◆ Action item
Print exactly the lines below between the line holding "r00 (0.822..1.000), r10" and the line holding "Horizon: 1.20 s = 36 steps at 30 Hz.", inclusive, and nothing more.

◆ Given data
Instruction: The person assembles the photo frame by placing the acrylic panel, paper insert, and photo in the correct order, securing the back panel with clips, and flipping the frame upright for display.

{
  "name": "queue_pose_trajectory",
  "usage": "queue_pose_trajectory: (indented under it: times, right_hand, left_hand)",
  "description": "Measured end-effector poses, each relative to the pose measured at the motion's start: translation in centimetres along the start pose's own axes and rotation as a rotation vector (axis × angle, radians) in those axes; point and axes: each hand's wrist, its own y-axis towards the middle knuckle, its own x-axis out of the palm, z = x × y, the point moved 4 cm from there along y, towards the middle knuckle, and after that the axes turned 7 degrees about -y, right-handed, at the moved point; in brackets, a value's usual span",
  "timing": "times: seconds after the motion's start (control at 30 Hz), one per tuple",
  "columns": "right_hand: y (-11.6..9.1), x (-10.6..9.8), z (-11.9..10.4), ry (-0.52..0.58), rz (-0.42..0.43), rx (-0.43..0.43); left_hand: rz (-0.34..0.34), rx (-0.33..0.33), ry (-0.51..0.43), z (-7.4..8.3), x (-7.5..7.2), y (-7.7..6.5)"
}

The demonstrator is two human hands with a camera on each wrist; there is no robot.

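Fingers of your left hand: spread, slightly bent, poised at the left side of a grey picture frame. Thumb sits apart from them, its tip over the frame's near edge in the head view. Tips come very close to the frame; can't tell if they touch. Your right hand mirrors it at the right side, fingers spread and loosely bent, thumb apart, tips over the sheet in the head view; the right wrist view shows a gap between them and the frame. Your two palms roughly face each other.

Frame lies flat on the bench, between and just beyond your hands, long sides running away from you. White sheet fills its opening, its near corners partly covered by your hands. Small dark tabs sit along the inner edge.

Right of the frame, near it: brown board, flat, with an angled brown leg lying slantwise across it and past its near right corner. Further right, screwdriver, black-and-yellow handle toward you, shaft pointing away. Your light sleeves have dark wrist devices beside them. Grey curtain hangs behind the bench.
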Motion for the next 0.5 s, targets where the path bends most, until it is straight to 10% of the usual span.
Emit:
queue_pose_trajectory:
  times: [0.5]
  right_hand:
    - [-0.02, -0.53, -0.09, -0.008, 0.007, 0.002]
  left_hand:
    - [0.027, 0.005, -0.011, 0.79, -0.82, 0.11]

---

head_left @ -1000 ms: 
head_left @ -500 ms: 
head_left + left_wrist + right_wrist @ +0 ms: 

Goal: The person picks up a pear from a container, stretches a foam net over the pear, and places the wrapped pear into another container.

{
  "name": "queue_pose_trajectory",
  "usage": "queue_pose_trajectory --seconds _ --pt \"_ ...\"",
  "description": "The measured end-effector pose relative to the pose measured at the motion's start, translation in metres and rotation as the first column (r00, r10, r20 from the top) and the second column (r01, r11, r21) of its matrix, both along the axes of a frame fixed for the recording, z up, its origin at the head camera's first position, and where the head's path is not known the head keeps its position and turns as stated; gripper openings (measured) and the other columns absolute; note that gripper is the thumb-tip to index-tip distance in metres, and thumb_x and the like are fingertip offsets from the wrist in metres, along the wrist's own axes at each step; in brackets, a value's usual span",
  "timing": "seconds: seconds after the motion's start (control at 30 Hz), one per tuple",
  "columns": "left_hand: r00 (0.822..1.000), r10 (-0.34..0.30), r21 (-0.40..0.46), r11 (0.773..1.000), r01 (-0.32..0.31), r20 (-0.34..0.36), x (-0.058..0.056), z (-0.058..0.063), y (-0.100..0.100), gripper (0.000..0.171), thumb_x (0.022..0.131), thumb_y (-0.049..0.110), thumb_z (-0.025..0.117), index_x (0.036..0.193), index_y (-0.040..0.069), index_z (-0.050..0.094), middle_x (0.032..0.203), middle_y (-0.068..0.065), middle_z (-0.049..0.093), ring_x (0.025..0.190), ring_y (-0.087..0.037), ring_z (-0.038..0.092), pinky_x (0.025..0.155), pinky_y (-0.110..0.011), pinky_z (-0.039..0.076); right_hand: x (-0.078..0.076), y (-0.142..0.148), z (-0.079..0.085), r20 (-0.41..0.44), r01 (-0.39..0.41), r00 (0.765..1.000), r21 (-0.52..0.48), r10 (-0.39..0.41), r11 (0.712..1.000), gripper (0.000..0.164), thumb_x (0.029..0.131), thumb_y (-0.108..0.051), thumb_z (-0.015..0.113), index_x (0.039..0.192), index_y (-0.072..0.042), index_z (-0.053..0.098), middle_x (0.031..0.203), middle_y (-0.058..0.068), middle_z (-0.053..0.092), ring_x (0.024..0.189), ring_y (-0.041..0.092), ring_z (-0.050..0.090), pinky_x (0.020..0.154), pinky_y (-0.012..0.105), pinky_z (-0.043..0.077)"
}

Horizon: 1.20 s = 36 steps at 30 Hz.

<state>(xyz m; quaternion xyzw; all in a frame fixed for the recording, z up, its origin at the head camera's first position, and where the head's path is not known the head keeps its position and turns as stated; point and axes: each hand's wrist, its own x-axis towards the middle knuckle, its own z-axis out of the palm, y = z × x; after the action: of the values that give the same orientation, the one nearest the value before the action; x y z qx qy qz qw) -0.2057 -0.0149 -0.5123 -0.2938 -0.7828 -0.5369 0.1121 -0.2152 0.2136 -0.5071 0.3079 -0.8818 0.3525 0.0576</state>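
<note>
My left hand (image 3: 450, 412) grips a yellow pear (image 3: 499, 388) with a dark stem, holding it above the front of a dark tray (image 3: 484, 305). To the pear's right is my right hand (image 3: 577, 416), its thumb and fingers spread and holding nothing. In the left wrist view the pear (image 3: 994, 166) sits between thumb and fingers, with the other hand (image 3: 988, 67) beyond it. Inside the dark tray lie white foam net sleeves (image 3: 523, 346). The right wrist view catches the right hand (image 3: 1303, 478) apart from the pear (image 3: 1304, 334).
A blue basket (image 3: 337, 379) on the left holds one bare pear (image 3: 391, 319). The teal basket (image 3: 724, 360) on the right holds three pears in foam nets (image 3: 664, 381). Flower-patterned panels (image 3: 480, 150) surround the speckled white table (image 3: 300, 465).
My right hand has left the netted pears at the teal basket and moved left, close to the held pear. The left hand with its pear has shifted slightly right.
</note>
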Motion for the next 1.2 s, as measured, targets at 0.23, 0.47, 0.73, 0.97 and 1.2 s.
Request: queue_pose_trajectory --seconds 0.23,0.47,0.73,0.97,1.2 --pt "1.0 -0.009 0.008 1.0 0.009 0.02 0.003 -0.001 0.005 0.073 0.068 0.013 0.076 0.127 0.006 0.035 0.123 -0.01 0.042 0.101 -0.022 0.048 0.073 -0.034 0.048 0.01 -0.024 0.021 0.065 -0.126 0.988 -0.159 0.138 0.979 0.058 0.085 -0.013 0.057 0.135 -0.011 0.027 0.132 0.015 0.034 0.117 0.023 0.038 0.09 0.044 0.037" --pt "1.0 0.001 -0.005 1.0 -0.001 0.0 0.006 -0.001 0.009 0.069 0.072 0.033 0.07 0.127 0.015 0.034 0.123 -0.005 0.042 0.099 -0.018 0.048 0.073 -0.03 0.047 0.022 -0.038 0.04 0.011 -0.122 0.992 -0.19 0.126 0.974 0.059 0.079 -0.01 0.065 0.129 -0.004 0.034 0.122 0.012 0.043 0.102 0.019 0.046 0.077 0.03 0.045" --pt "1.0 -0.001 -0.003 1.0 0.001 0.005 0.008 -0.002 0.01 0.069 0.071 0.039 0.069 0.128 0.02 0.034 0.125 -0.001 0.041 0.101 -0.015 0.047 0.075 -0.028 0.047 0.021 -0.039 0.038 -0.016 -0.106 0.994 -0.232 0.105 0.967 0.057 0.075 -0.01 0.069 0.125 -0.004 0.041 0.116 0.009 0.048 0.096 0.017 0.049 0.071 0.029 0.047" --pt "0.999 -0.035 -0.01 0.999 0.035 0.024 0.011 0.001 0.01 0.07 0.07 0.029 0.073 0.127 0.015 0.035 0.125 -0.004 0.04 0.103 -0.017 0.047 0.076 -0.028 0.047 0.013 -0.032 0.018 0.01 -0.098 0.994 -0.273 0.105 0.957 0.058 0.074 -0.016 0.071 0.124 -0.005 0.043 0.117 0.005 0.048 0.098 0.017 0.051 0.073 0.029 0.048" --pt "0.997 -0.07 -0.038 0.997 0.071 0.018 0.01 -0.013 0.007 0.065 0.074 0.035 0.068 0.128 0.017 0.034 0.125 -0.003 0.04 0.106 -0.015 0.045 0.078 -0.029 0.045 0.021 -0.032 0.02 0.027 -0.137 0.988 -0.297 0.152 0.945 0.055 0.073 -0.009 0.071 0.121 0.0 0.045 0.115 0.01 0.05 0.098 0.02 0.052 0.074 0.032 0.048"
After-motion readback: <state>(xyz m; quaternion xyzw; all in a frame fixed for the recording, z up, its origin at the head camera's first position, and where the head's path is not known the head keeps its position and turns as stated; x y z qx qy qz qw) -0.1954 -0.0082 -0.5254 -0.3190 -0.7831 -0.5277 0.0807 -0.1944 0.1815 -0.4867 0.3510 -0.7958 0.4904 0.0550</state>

◆ Exercise response
  "columns": "left_hand: r00 (0.822..1.000), r10 (-0.34..0.30), r21 (-0.40..0.46), r11 (0.773..1.000), r01 (-0.32..0.31), r20 (-0.34..0.36), x (-0.058..0.056), z (-0.058..0.063), y (-0.100..0.100), gripper (0.000..0.171), thumb_x (0.022..0.131), thumb_y (-0.049..0.110), thumb_z (-0.025..0.117), index_x (0.036..0.193), index_y (-0.040..0.069), index_z (-0.050..0.094), middle_x (0.032..0.203), middle_y (-0.068..0.065), middle_z (-0.049..0.093), ring_x (0.025..0.190), ring_y (-0.087..0.037), ring_z (-0.038..0.092), pinky_x (0.025..0.155), pinky_y (-0.110..0.011), pinky_z (-0.039..0.076); right_hand: x (-0.078..0.076), y (-0.142..0.148), z (-0.079..0.085), r20 (-0.41..0.44), r01 (-0.39..0.41), r00 (0.765..1.000), r21 (-0.52..0.48), r10 (-0.39..0.41), r11 (0.712..1.000), gripper (0.000..0.164), thumb_x (0.029..0.131), thumb_y (-0.108..0.051), thumb_z (-0.015..0.113), index_x (0.039..0.192), index_y (-0.072..0.042), index_z (-0.053..0.098), middle_x (0.031..0.203), middle_y (-0.058..0.068), middle_z (-0.053..0.092), ring_x (0.024..0.189), ring_y (-0.041..0.092), ring_z (-0.050..0.090), pinky_x (0.020..0.154), pinky_y (-0.012..0.105), pinky_z (-0.043..0.077)"
}

Horizon: 1.20 s = 36 steps at 30 Hz.

This concludes the response.